■ **WHAT IS BEING ASKED**
The full listing below should be printed word for word.
----- THE DATA -----
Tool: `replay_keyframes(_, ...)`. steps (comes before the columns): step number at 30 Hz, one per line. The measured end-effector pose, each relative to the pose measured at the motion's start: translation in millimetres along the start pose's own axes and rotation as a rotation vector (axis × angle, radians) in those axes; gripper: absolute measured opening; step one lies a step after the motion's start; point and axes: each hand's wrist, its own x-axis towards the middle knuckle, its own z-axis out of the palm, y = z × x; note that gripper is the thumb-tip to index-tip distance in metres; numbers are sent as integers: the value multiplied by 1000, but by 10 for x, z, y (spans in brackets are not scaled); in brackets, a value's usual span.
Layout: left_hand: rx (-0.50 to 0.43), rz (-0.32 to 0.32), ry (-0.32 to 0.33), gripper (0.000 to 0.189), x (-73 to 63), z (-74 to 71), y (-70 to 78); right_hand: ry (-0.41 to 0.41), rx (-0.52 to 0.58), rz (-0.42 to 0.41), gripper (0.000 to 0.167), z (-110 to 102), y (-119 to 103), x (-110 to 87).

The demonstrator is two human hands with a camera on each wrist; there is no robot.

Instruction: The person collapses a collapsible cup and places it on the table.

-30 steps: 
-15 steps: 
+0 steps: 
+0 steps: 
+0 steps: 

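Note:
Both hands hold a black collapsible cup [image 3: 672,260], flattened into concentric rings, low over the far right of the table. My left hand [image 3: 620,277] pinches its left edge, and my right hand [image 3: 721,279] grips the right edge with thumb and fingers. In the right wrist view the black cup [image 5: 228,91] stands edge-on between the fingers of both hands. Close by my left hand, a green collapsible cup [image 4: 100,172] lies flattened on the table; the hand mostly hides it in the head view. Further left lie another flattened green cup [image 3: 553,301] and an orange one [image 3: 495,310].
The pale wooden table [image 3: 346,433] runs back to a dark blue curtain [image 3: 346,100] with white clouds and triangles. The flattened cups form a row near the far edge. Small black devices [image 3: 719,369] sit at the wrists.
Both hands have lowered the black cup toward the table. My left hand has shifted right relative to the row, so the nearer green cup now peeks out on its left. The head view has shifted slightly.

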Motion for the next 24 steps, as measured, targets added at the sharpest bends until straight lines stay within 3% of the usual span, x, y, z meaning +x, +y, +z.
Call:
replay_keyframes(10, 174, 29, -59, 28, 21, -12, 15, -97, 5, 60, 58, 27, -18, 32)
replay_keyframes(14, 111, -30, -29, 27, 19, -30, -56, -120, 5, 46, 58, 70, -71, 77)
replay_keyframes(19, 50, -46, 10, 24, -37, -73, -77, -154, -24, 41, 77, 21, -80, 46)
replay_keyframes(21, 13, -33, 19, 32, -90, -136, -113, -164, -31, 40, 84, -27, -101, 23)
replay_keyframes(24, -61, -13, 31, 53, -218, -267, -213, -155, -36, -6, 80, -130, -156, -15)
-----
■ **WRITTEN ANSWER**
Tool: `replay_keyframes(_, ...)`. steps (comes before the columns): step number at 30 Hz, one per line. The measured end-effector pose, each relative to the pose measured at the motion's start: translation in millimetres along the start pose's own axes and rotation as a rotation vector (axis × angle, radians) in those axes; gripper: absolute measured opening; step one lies a step after the motion's start; point and axes: each hand's wrist, its own x-axis towards the middle knuckle, its own z-axis out of the palm, y = z × x; note that gripper is the thumb-tip to index-tip distance in metres; numbers are sent as integers: the value multiplied by 1000, but by 10 for x, z, y (spans in brackets are not scaled); in brackets, a value's usual span.
Layout: left_hand: rx (-0.50 to 0.43), rz (-0.32 to 0.32), ry (-0.32 to 0.33), gripper (0.000 to 0.189), x (-73 to 63), z (-74 to 71), y (-70 to 78); right_hand: ry (-0.41 to 0.41), rx (-0.52 to 0.58), rz (-0.42 to 0.41), gripper (0.000 to 0.167), z (-110 to 102), y (-119 to 103), x (-110 to 87).

The demonstrator is two human hands with a camera on each wrist; there is no robot.

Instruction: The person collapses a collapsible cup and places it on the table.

-30 steps: 
-15 steps: 
+0 steps: 
+0 steps: 
+0 steps: 

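Note:
Both hands hold a black collapsible cup [image 3: 672,260], flattened into concentric rings, low over the far right of the table. My left hand [image 3: 620,277] pinches its left edge, and my right hand [image 3: 721,279] grips the right edge with thumb and fingers. In the right wrist view the black cup [image 5: 228,91] stands edge-on between the fingers of both hands. Close by my left hand, a green collapsible cup [image 4: 100,172] lies flattened on the table; the hand mostly hides it in the head view. Further left lie another flattened green cup [image 3: 553,301] and an orange one [image 3: 495,310].
The pale wooden table [image 3: 346,433] runs back to a dark blue curtain [image 3: 346,100] with white clouds and triangles. The flattened cups form a row near the far edge. Small black devices [image 3: 719,369] sit at the wrists.
Both hands have lowered the black cup toward the table. My left hand has shifted right relative to the row, so the nearer green cup now peeks out on its left. The head view has shifted slightly.
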
Motion for the next 24 steps, as measured, targets added at the sharpest bends until straight lines stay within 3% of the usual span, x, y, z meaning +x, +y, +z.
Call:
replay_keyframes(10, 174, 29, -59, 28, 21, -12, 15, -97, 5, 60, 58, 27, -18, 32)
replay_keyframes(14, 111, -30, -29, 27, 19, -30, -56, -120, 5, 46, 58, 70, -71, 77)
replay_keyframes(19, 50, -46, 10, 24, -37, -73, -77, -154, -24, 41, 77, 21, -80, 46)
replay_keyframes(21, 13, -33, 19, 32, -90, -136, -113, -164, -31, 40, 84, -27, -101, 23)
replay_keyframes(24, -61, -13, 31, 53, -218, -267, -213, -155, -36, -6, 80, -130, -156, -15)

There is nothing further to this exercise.